Gastos fracos dos consumidores, mercado imobiliário em crise, exportações em queda, desemprego recorde entre jovens e uma dívida enorme afetam 2ª maior economia do mundo

Desemprego recorde entre os jovens é um dos dos problemas econômicos que a China precisa enfrentar
Por Bloomberg News
02 de Julho, 2023 | 03:52 PM

Bloomberg — Era para ser o ano em que a economia da China, liberada dos controles mais rigorosos do mundo em relação à covid-19, voltaria com força total para impulsionar o crescimento global. Mas, em vez disso, na metade de 2023, o país enfrenta uma confluência de problemas: gastos dos consumidores fracos, mercado imobiliário em crise, exportações em queda, desemprego recorde entre os jovens e dívida enorme dos governos locais.
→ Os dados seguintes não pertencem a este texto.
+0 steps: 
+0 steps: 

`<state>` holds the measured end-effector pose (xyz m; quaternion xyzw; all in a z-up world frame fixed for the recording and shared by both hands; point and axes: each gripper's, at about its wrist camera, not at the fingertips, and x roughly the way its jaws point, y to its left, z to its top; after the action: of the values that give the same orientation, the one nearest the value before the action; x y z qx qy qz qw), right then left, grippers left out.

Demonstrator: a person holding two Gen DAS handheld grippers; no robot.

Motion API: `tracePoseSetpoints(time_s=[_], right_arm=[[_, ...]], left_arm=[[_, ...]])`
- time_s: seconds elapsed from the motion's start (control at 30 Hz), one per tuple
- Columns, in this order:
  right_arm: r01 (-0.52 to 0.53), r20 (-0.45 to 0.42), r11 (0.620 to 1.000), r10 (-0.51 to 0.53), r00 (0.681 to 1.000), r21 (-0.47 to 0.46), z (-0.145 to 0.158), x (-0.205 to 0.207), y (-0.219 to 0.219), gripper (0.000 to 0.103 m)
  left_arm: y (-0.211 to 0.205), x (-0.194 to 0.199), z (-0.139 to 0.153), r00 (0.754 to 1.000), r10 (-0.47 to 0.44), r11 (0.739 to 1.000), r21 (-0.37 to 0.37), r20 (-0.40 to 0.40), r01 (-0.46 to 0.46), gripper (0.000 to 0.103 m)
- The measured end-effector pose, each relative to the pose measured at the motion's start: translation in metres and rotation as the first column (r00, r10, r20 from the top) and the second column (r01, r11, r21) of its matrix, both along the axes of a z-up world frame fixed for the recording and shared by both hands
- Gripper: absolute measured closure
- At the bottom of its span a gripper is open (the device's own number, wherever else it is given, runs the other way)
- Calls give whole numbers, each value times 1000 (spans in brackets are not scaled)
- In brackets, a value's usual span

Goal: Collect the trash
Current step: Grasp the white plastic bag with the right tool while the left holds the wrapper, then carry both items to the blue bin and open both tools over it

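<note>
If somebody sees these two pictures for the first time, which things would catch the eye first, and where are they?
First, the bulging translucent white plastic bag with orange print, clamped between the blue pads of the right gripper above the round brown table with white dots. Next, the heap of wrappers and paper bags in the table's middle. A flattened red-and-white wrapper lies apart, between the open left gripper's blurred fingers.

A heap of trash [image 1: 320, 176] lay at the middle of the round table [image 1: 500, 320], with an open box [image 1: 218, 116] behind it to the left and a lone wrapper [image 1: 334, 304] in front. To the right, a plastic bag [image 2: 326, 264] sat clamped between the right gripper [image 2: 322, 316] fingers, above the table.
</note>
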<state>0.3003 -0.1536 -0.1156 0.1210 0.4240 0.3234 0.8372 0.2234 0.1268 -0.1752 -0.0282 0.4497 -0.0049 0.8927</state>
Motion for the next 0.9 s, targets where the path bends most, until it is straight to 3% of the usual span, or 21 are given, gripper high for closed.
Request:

O impacto dessas pressões começa a repercutir em todo o mundo, afetando desde os preços das commodities até os mercados de ações. Os riscos de novos aumentos nas taxas de juros pelo Fed (Federal Reserve, o banco central dos Estados Unidos) levarem os EUA à recessão também aumentaram a perspectiva de um declínio simultâneo nas duas maiores potências econômicas do mundo.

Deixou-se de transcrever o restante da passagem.